Millenovecentotrentasette chilometri separano Cagliari da Watford, ultima città ad accogliere a braccia aperte Nicola Salerno. La distanza, però, non ha rotto il legame tra il direttore sportivo e il Cagliari. Perché Salerno, da due anni in Inghilterra (il primo con Massimo Cellino al Leeds United), ha vissuto, in otto primavere (dal 2003 al 2006, poi dal 2007 al 2008 e infine dal 2013 al 2014), momenti indimenticabili con addosso il rossoblù, tra i quali la promozione in Serie A nel campionato 2003/2004.
Il direttore sportivo del Watford, club della famiglia Pozzo e militante in Premier League, si è raccontato, in esclusiva, ai microfoni del nostro Quotidiano.
Come procede l'esperienza in Inghilterra?
“Tutto bene, esperienza molto positiva. La conoscenza della lingua migliora progressivamente e anche il mercato, vero grosso scoglio”.
Quali sono le differenze tra il calcio italiano e quello inglese?
“La mentalità prima di tutto, meno tatticismo e più fisicità. Poi, in Premier League, ci sono tantissimi top players”.
Massimo Cellino è stato il “suo” presidente sia al Cagliari che al Leeds United. E' cambiato rispetto a quando era il numero del club sardo?
“Nessuna differenza, è stato sempre lo stesso. In Inghilterra, certe volte, non riescono a stare alla sua maniera di fare calcio”.
Seppur da dietro la scrivania, è stato uno dei protagonisti dell'ultima promozione. Quali sono i suoi ricordi di quell'annata?

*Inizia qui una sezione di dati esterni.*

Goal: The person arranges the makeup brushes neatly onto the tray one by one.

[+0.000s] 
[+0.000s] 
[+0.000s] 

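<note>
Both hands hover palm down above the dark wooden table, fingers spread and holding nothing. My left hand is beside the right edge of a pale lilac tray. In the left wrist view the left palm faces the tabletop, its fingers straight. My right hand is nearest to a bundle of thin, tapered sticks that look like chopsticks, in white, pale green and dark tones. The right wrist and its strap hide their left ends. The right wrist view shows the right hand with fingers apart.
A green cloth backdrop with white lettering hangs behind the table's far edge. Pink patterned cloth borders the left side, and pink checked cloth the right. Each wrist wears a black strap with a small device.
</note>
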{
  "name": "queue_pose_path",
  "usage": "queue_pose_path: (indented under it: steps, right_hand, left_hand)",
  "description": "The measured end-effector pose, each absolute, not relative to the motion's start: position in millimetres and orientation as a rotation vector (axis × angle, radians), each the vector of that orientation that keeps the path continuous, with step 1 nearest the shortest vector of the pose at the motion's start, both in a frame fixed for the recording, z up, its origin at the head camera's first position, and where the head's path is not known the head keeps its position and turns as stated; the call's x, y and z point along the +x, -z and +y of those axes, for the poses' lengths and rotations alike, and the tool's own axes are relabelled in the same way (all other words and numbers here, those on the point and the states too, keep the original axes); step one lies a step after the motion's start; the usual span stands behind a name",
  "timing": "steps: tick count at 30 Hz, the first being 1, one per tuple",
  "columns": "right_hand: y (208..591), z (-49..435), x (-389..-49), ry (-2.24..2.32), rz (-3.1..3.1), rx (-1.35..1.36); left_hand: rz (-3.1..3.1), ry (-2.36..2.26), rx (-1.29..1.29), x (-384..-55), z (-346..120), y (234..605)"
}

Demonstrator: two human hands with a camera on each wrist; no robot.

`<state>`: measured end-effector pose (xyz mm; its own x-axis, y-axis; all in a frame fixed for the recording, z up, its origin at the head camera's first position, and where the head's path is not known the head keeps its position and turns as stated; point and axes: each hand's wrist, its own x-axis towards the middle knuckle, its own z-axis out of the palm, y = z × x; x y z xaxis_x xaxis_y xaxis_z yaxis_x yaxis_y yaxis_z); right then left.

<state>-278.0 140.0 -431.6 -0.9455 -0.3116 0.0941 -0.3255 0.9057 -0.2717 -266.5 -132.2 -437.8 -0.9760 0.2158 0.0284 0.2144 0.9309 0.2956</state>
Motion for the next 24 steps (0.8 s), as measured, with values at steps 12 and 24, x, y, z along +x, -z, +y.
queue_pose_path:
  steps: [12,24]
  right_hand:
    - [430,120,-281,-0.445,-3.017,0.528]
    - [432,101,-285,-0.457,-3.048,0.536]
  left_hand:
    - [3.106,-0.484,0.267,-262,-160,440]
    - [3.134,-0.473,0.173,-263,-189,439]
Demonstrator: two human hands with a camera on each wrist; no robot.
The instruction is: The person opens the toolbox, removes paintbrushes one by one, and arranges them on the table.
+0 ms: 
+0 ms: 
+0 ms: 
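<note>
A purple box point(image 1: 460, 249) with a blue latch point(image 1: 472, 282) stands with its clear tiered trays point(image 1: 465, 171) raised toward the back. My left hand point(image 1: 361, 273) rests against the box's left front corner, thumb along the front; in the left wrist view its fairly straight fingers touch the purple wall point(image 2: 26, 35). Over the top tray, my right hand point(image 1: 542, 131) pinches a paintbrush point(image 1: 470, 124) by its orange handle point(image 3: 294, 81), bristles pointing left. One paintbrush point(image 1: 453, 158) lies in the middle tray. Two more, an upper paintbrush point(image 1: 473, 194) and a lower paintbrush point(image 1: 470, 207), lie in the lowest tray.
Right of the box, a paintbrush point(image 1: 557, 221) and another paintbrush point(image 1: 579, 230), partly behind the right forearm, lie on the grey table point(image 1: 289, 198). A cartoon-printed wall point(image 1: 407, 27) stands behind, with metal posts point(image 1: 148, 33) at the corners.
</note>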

“Un anno straordinario. Eravamo una squadra stratosferica, composta da grandi calciatori, ma prima ancora da veri uomini. Infatti, negli anni successivi, ci siamo tolti delle soddisfazioni in Serie A. La stagione 2003/2004, più di tutte, è qualcosa di indimenticabile”.
Come si costruisce la vittoria finale della Serie B, lunga e faticosa come quella e come questa che stanno affrontando i rossoblù?
“Con dei grandi giocatori, proprio come otto anni fa. Basti pensare, per esempio, a Storari, elemento di spessore”.
Con la vittoria di Modena, il Cagliari ha ritrovato la vetta. Qual è il suo giudizio sulla stagione fino a qui disputata dalla squadra?
“Basta un aggettivo: straordinaria”.
Se si volesse trovare il pelo nell'uovo, quale sarebbe?
“Nessuno, o forse uno: quello legato all'addio di Cossu, che avrebbe meritato di rimanere all'interno del gruppo e conquistare il ritorno in Serie A”.
Massimo Rastelli, tanto osannato quanto criticato dalla piazza.
“Massimo, con l'Avellino, aveva già dimostrato il proprio valore. E' un grande, la conferma è arrivata quest'anno. Vincere non è mai facile”.
Per la prossima Serie A, ormai imminente, se fosse il direttore sportivo della società su chi punterebbe della rosa attuale e quali reparti andrebbe a rinforzare?
“Non mi sento di dare giudizi su questioni delle quali non sono a conoscenza. Tra l'altro, Capozucca è più vecchio di me, ma non diteglielo sennò mi ammazza! (ride, ndr)”.
Segue ancora il Cagliari?
“Certo, chi mancherebbe! Otto anni son sempre otto anni...”.
Dell'Isola, della città e del popolo, che ricordi ha?
“Il posto è una favola, una meraviglia. Lì ho stretto dei rapporto fantastici e ho tanti amici”.